About 16 hours prior to me writing this, the Guardian announced that for the first time in memory, a newspaper had been prevented from reporting on a political question being raised in Parliament. The article, which can be found here, announces:

"Today's published Commons order papers contain a question to be answered by a minister later this week. The Guardian is prevented from identifying the MP who has asked the question, what the question is, which minister might answer it, or where the question is to be found.

The Guardian is also forbidden from telling its readers why the paper is prevented – for the first time in memory – from reporting parliament. Legal obstacles, which cannot be identified, involve proceedings, which cannot be mentioned, on behalf of a client who must remain secret."

Unfortunately for the parties involved in the legal gagging, the Guardian were allowed to mention the name Carter-Ruck, the legal organisation involved. A quick browse of the Wikipedia page immediately unveils the company involved: Trafigura.

For those that don't know, Trafigura are the company involved in the dumping of toxic waste just off the Ivory Coast, resulting to injuries to at least 100,000 West African citizens.



The public took to Twitter in protest, supported by a huge number of celebrities.

Within the last hour or so, the gagging order has been lifted on the Guardian, but it is certainly debatable whether less damage would have been done if the company had simply allowed the free speech of the press in the first place.

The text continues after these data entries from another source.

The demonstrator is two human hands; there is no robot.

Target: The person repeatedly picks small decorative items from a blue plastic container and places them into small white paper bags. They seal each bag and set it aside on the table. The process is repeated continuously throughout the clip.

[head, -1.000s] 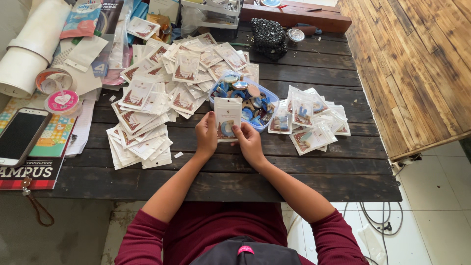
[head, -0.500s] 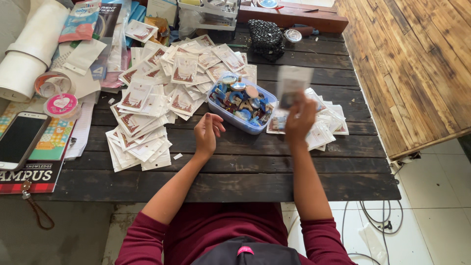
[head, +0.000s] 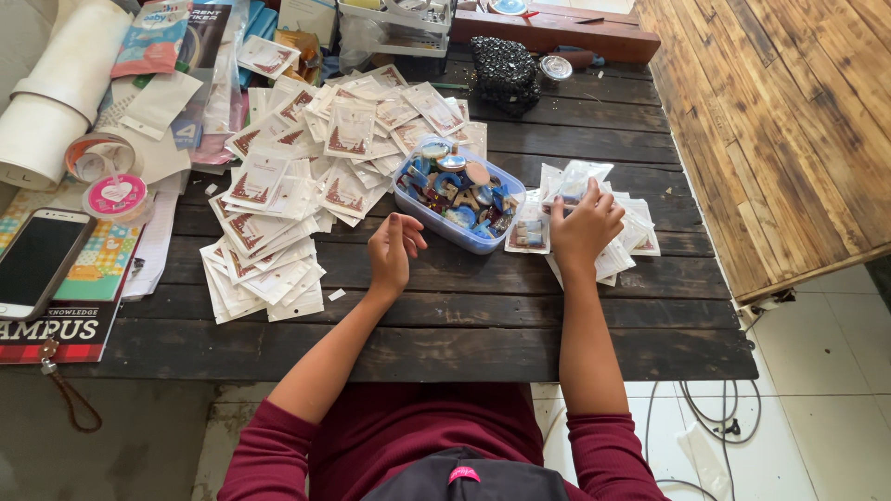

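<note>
My right hand [head: 585, 227] lies flat, fingers spread, on the heap of filled clear packets [head: 634, 234] at the right of the dark wooden table [head: 464, 315]. Its fingertips touch the topmost filled packet [head: 579, 176], which lies on that heap. My left hand [head: 393, 249] rests on the table with loosely curled fingers and holds nothing. Between the hands stands a clear plastic tub [head: 478, 245] full of small coloured round and letter-shaped pieces. A large spread of flat white packets with printed cards [head: 278, 195] covers the table to the left of the tub.
A phone [head: 37, 260] lies on a magazine [head: 56, 329] at the far left, by two tape rolls [head: 116, 197] and a big white roll [head: 56, 93]. A black beaded pouch [head: 506, 65] and a small rack sit at the back. Cables [head: 715, 417] trail on the floor, right.
Both hands held one packet in front of the tub; my right hand then carried it right and laid it on the filled heap. My left hand let go and stayed put.
</note>
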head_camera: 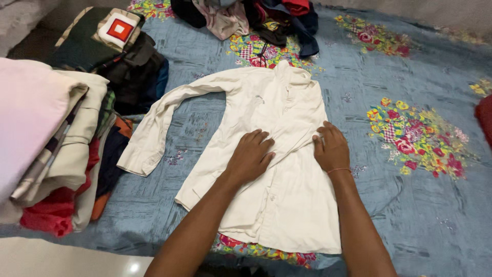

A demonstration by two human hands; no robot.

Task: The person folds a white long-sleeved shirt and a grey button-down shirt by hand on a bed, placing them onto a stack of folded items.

However, the result still stands as an important day for democracy, and those involved should be very proud of themselves. They may have just changed history today.

Saturday 3 October 2009

3 out of 4 ain't bad.

Poor Derren Brown. Three great events that made Friday night TV watchable for the first time in years (aided by Peep Show naturally), and the fourth is the one that everyone remembers.

The man who claims to have beaten the roulette wheel certainly has a wealth of evidence to suggest this is the case, further illustrated by the fact that he is banned from almost every casino in the UK for having a 100% success rate at cards.

At the climax of the month's worth of events, Derren attempted to gamble £5000 of somebody's money on a single number of roulette, hopefully netting £175,000 at odds of 35:1. With an elaborate setup that can't be faulted in terms of unmissable and enthralling TV, Derren ventured to the table in an unknown European casino and chose the number he believed the be the winner, by calculating the trajectory and speed of the ball in a matter of a split-second.

Unfortunately a year of (what I assume to be) intensive study and training, Derren's calculation was one number out, which in the cruel game of roulette is little consolation. What ensued after in the two minutes of airtime remaining in this slot, however, was nothing short of hysterically funny. It was clear that Derren's crew had not factored in that he may miss his calculation, and as the vision mixer scrambled to find a suitable shot that didn't make matters worse, he made an unfortunate selection.

As the two crew members stand outside the trailer where the man now short of £5000 is sitting, one meekly calls 'Ben, Ben, we'll get you your money back'. Next to him, we see a caught-out colleague awkwardly holding a giant cheque, with no hope in fuck of concealing it from the millions watching.



I guess surreptitiously sliding it under the trailer wasn't really an option.